# Quick Dive at Ft. Pickens



## DiverShane1 (Feb 18, 2010)

Made a quick dive at Pickens Friday. Viz was about 5 to 6 ft. Water temp about 69, says the computer. Saw lots of sheephead, not much else.Oh well good to be out, and wet.


----------



## Florabama (Oct 19, 2007)

> *DiverShane1 (26/04/2010)*Made a quick dive at Pickens Friday. Viz was about 5 to 6 ft. Water temp about 69, says the computer. Saw lots of sheephead, not much else.Oh well good to be out, and wet.
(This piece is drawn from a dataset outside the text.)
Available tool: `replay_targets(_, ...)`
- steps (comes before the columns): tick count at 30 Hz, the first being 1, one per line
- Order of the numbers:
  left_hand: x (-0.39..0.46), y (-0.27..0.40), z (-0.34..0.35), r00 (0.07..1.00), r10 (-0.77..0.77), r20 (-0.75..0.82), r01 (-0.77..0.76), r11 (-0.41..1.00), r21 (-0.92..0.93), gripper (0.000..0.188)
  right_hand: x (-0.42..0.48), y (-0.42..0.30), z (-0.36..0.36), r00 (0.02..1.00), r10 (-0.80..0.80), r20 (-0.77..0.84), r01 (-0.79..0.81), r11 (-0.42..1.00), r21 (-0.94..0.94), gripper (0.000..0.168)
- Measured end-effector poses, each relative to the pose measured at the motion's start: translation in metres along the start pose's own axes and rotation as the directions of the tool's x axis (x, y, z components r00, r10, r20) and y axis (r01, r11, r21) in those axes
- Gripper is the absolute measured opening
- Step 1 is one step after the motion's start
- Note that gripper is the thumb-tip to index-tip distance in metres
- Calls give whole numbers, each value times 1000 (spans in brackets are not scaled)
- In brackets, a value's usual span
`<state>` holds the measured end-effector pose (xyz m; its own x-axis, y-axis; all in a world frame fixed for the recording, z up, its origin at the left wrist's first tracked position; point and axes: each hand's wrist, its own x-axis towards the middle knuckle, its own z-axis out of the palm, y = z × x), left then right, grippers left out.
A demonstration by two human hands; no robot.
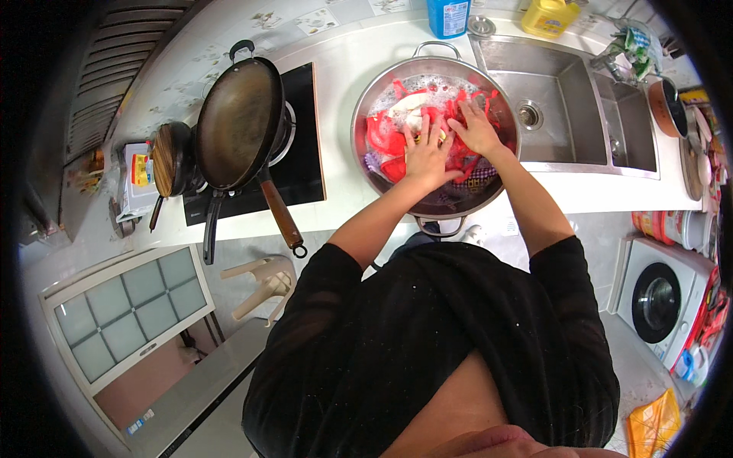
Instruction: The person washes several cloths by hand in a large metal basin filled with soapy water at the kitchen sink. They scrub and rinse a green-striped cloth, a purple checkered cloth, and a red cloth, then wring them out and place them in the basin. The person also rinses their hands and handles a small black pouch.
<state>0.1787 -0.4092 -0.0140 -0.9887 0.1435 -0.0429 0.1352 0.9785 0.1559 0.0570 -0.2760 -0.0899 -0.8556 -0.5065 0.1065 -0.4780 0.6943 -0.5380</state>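
A large stainless steel basin (366, 166) with two loop handles stands on the white counter in front of me. Soapy water in it covers part of a heap of red and white cloth (385, 137). My left hand (428, 154) rests on the cloth with its fingers spread. Just right of it, my right hand (476, 130) presses on the heap, fingers apart as well. A dark checked cloth (480, 178) lies low in the water near the basin's front. What lies beneath the palms is hidden.
Left is a black cooktop (306, 172) with a large wok (237, 126) tilted over it, its wooden handle (280, 212) past the counter edge. A double-bowl steel sink (550, 149) adjoins the basin's right. Behind stand a blue container (448, 20) and a yellow jug (547, 18).
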Motion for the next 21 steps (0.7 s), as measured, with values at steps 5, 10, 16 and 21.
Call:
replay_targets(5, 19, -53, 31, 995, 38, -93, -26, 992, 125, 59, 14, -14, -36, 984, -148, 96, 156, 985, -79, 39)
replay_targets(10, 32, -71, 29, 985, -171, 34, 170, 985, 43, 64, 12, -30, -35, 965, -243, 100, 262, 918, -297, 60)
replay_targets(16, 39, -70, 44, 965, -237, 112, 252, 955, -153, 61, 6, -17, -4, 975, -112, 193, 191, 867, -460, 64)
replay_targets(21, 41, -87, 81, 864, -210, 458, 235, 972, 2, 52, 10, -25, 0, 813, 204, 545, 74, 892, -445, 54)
Haven't been this year, but had some great dives there last year. Catch it on an incoming orhigh tide, and the vis gets better. Had some 30 ft days there last summer.


----------



## DiverShane1 (Feb 18, 2010)

It was a spur of the moment thing. On night shift this week so snatched up the gear and took off. You are 100% correct though. Made several good dives there last year. My wife got certified there and she likes it and Vortex till she gets more comfortable. Hope to have a boat next year. Then a spearing we will go!!!!


----------



## GROUPER321 (Jul 30, 2008)

Well dont plan on diving the Mass anytime soon, we were there on saterday and had 3ft of viz on high tide with tan muck very thick on bottom.


----------